Economists express marginal costs in terms of the *change in total costs,* which means that they measure a change in total cost for a change in quantity. Thus marginal costs are a measure not of how much something costs but how much those costs are changing as you do something to production.

"Marginal *anything*" in economics is important, because it is often the case that decision-making occurs at the margin. If you are already doing something, say making 100 units, and have already made that decision, then you must decide whether to make the 101st unit. That's the marginal decision you face.

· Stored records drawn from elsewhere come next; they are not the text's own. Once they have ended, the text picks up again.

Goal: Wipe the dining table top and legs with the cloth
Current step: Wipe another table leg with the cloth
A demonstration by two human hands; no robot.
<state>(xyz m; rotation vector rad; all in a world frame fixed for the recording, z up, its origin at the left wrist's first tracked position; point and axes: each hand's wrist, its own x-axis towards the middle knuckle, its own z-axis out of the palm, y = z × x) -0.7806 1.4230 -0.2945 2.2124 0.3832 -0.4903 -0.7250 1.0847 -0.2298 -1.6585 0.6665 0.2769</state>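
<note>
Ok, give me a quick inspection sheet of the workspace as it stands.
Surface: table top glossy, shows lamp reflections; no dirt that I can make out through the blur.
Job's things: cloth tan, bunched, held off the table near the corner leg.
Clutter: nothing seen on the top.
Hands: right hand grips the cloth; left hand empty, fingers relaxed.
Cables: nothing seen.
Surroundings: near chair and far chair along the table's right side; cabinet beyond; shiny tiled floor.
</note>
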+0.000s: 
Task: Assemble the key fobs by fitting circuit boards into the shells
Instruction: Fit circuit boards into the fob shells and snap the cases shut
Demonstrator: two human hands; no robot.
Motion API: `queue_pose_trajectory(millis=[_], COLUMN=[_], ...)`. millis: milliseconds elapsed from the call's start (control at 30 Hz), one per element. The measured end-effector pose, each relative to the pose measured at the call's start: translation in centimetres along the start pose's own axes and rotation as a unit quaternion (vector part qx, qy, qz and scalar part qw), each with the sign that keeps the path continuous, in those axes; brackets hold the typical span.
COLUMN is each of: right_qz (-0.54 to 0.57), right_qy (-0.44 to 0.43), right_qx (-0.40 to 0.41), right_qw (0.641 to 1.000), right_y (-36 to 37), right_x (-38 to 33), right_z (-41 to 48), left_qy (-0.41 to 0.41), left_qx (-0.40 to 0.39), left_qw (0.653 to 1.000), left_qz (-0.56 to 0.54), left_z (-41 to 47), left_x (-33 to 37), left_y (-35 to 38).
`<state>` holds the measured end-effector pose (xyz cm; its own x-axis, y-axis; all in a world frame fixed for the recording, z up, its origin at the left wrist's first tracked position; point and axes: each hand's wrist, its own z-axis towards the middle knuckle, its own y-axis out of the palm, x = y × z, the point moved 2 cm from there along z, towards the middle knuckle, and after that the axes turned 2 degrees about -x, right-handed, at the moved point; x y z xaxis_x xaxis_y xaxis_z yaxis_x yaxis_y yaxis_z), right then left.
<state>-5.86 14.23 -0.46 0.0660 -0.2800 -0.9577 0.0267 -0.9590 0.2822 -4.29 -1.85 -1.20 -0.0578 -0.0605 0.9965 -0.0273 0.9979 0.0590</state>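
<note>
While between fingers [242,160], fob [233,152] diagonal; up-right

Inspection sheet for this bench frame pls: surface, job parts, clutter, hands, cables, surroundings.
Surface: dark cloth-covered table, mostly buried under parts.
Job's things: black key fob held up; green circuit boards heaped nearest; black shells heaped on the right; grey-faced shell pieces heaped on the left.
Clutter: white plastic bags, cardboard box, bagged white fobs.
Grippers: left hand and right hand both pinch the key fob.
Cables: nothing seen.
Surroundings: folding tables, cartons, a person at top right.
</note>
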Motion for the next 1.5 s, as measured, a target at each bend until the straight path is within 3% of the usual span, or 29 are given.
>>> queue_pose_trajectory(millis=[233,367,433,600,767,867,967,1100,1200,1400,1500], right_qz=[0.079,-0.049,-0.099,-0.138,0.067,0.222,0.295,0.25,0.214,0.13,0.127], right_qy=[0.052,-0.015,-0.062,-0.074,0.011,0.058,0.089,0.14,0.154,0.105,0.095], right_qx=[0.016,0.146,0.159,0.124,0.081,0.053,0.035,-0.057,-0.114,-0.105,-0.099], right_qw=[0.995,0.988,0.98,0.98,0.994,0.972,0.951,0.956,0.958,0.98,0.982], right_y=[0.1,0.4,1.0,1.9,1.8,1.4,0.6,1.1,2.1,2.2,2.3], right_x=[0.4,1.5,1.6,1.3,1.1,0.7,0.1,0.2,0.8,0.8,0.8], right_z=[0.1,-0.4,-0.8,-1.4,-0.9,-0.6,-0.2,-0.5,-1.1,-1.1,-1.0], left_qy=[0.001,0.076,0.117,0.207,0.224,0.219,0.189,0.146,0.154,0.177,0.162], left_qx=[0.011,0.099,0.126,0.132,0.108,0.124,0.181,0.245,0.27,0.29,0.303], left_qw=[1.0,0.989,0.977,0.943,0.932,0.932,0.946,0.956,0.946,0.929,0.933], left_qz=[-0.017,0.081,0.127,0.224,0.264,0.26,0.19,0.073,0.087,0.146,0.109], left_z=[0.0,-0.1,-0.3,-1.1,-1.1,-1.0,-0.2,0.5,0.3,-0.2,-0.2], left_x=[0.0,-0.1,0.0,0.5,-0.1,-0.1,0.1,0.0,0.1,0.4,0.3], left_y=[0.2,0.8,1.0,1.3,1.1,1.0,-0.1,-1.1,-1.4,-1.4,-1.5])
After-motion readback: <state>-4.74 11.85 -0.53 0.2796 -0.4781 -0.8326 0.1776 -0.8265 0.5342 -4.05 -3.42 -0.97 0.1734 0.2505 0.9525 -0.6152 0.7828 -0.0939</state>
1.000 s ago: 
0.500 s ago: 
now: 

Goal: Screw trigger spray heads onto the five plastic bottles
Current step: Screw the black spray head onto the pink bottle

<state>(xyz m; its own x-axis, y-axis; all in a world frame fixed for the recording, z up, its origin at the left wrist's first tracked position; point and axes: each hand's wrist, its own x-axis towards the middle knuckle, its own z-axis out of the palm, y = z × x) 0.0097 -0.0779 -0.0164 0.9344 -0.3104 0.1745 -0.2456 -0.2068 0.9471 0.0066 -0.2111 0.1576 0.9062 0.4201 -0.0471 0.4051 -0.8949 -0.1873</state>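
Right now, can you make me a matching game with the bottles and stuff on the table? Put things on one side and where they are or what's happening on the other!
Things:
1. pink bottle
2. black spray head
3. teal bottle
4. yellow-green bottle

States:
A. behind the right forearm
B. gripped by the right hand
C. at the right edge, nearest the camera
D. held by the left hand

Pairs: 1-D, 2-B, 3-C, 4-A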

You can calculate MC fairly simply, even across a number of units by remembering that it's the change in cost for a small change in quantity (Q). So, quite simply taking the change in total cost (TC) and dividing by the change in quantity gives you an answer:

MC = (Change in TC) / (Change in Q)

## Tracking where MC crosses the AVC and ATC curves

Marginal cost curves always cross the average variable and average total cost curves at the minimum of those curves — that is, at the bottom of the U-shapes that make up both curves. (Average fixed costs are different: they can fall over the whole of the production range and therefore not have a bottom of the U). This intersection has to happen because marginal costs capture the change in costs that determines whether or not average variable or average total costs are rising or falling.

To see why, move away from costs and think about worms for a while. Suppose a biologist is working out the average length of wiggly worms in a sample. Suppose she's measured 10 of them and come up with an average length of 5 inches. Now imagine that she's given an 11th sample. If the 11th worm is longer than 5 inches, the *average* length of the worms in her sample goes up. If it's less than 5 inches, of course, the average in the sample goes down. But if the *marginal worm* is exactly 5 inches long, the average stays at exactly 5 inches.

Back to costs. Suppose the average cost of producing ten units is $1. If the cost of adding an extra unit is greater than $1, the total cost of producing all the units is more than $11, and the average cost of production is more than $1. But suppose that the marginal cost of an extra unit is 90 cents. Then the total cost is $10.90 and average cost is 99 cents — average cost has fallen. On the other hand, if the marginal cost is exactly $1, average cost is also exactly $1.

So you have three cases:

*Average cost falls*when the marginal cost of producing an extra unit is less than the average cost of producing all previous units.*Average cost rises*when the marginal cost of the extra unit is greater than the average cost of producing all preceding units.*Average cost stays the same*when the marginal cost of producing an extra unit is exactly the same as the average cost of producing the previous units.

You can see this effect illustrated graphically in the following figure. These "typical" average curves are split at their minimum points (bottom of the U) by a marginal cost curve.

Here's a key implication. To minimize costs, you want to be at the minimum of the average total cost curve (i.e., the minimum of AC). You're at that point when the marginal cost of adding an extra unit of production is exactly the same as the average costs of all the preceding units.

So, to produce for the lowest possible cost, you know not to produce when the marginal cost is greater than average cost, and that if your marginal cost curve is below average cost, you're better off in terms of average cost when you expand your production up to the point where they're equal.